The Words of the Ota Family
Police Arrest 11 In Raids Tied To Kidnappings
April 20, 2007
ASUNCION, Paraguay (AP) -- Police announced the arrest of 11 people suspected of collaborating with kidnappers who released a Japanese business executive and two Paraguayans before dawn after receiving a ransom payment.
Police said those arrested are believed to have played minor roles in the 20-day ordeal, adding they believed the kidnap ringleaders fled to Brazil.
Police chief Wenceslao Recalde said Hirokazu Ota, 62, a Japanese executive, and two Paraguayans were freed near Ciudad del Este, some 242 miles (390 kilometers) east of the capital, Asuncion.
Ota and the Paraguayans -- police agent Rafael Ramos and his schoolteacher girlfriend Nancy Gimenez -- were abducted at gunpoint April 1 on a highway in eastern Paraguay. Ransom abductions have surged recently in this poor country.
Japanese Foreign Minister Taro Aso was the first to confirm their release.
"The safe release of all hostages is our great pleasure," Aso said in Tokyo. "The Japanese government, however, strongly condemns the contemptible act of kidnapping."
In Ciudad del Este, Recalde said police raided several homes, including a residence where the captives apparently were held. He said they found guns, airline tickets, scattered clothing, scraps from meals, among other evidence.
A police investigator, Commissioner Antonio Gammara, said police found a car abandoned alongside the Parana River border and believed the ringleaders had used it to escape to Brazil.
He said another vehicle apparently used to drive the kidnap victims to freedom also was seized and the suspected driver arrested. He said the man acknowledged accepting $100 from the kidnappers.
A spokesman for the Rev. Sun Myung Moon's Unification Church had appealed late Thursday for the release of the hostages.
Church spokesman Felipe Paredes called Asuncion television stations to urge the captors to free the victims, including Ota, who runs the local agribusiness company Victoria, which is controlled by the church.

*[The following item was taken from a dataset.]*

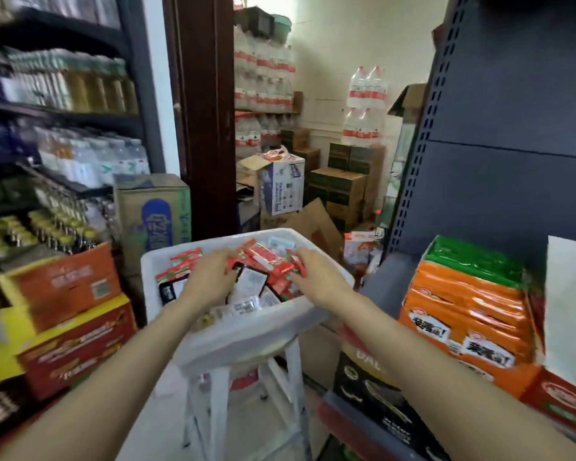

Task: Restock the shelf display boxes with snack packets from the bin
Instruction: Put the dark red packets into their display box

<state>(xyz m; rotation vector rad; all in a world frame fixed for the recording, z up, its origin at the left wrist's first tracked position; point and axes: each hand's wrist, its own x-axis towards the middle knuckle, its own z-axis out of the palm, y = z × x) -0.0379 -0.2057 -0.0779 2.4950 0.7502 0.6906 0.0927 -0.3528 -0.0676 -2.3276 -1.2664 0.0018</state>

Paredes said the ransom totaled $300,000, but other reports gave different amounts and none was independently verified.
Authorities said Ota, after his release, was taken to the Japanese Embassy in Asuncion. The others also returned to the capital area where they live.
Recalde said the hostages were freed at 2 a.m. after a ransom payment was dropped off in an area of eastern Paraguay called Minga Guazu not far from Ciudad del Este, a border city with Brazil and Argentina.
Ota's Japanese secretary also was seized but freed unharmed on April 10.
A Japanese Embassy spokesman, Hisashi Hueno, said Ota was resting Friday.
"Ota is in good health. He doesn't have any injuries or signs of blows, but he is mentally exhausted. Later he will go to his home," Hueno said.
He added that the kidnapping "will not alter our good relationship" with Paraguay.
Ota has been living in Paraguay for 10 years, media reported.
The attack occurred on a stretch of highway near Caaguazu, 125 miles (220 kilometers) east of Asuncion, that is known for sporadic truck hijackings and highway holdups. The road is a key corridor for commerce between Asuncion and Ciudad del Este.
Ramos and his girlfriend were cheered by friends and neighbors when they returned home. "Nancy and her boyfriend are in good health," said Jose Maria Gimenez, the schoolteacher's brother.
Police commissioner Nicasio Villalba said the hostages were "physically sound" but needed rest.